Colaboración y navegación

La Voz

LUGO

FOTOS: ÓSCAR CELA

Siempre se habló de la potencia naval de Lugo que ahora, nabos aparte, se hace realidad con la presencia en el Miño de un catamarán

12 abr 2004 . Actualizado a las 07:00 h.

La gente quedó tan cansada que ayer esta hipotensa ciudad parecía haberse quedado sin pulso. Pese a ello, en la casa del Concello hubo actividad. A media mañana, el alcalde López Orozco recibió a la junta directiva de la confederación de asociaciones de padres (Fapacel), con su presidente, Manuel Gandoy , al frente, y con la concejala del área, Dolores Vieiro , como fedataria. Los representantes de los padres plantearon varias cuestiones en las que el organismo municipal puede intervenir, como nuevas actividades. En justa compensación se ofrecieron para colaborar con la institución local. Hace varias semanas la Diputación estaba estudiando la posibilidad de traer un catamarán para el Miño, para la zona de Los Robles. Según me contó un pajarito, había pros y contras, como las posibles molestias a los pescadores o a los piragüístas. Los pros son evidentes: poder navegar por uno de los bellos y próximos lugares del río. Puede que hayan pesado más los argumentos a favor, porque allí ya está atracado uno de los dos catamaranes históricos de los embalses del sur de la provincia. Es el Pelegrín I, que surcó las aguas del Guadalquivir en la exposición universal de Sevilla, posteriormente comprado por la Diputación (junto con el Pelegrín II) para el cañón del Sil. Si lo trajeron a Lugo para quedarse, que sea para bien. En el restaurante España están muy contentos y satisfechos porque Héctor López recibió en Baiona un diploma por el tercer puesto conseguido en el cuarto Campeonato Gallego de Cocineros Profesionales, celebrado hace algún tiempo en Culleredo. Para activar las papilas gustativas, menciono los platos con los que concurrió: lomo de lenguado con rivioli semilíquido de lentejas, vinagreta tibia de berberechos y emulsión de cachelo y trufa, y ternera salteada con bogavante, dulce de manzana, cristal de grelo y rissoto crujiente de queso de O Cebreiro, y ensalada en texturas.

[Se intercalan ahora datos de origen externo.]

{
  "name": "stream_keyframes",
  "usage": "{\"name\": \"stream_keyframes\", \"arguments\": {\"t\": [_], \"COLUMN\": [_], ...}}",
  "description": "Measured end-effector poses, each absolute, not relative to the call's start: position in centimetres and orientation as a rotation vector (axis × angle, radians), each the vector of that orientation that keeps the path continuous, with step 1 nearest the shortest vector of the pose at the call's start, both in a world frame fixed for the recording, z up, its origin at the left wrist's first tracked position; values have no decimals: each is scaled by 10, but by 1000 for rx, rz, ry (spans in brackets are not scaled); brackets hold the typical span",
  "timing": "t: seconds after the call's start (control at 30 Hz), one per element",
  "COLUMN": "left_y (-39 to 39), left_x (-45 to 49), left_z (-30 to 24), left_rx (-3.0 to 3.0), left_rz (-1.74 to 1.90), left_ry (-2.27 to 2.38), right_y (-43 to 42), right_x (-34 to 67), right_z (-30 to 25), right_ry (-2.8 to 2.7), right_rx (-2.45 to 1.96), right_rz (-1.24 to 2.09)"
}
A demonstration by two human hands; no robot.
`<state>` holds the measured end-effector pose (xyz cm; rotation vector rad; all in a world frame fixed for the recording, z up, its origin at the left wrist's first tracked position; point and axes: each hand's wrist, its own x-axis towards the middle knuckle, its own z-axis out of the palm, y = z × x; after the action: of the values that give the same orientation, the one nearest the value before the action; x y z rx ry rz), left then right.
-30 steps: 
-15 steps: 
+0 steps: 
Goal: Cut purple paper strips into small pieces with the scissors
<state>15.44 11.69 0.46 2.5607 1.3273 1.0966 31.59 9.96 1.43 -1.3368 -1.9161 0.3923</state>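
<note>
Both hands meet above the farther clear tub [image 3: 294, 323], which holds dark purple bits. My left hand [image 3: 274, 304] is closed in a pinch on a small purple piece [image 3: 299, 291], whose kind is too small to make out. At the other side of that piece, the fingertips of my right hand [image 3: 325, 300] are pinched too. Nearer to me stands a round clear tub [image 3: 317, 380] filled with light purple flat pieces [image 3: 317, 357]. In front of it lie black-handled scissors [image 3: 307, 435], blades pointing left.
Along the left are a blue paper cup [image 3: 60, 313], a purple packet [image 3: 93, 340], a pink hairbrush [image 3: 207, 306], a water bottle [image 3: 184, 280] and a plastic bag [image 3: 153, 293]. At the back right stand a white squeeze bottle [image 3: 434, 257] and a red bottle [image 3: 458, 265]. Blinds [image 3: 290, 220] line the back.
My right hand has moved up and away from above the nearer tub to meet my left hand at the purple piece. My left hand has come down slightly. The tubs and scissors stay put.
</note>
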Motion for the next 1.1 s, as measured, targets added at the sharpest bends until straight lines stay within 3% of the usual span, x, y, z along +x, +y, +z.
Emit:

Buen provecho, desde luego. La Acea de Olga sigue siendo zona de expansión gastronómica. Juan Molano , un joven pero veterano profesional, decidió volar por libre y, con un socio, acaba de abrir en la avenida de Magoi A Escada, local en el que en lo tocante a platos combinados se pueden pedir por tipos, es decir, por ingredientes, a la carta total.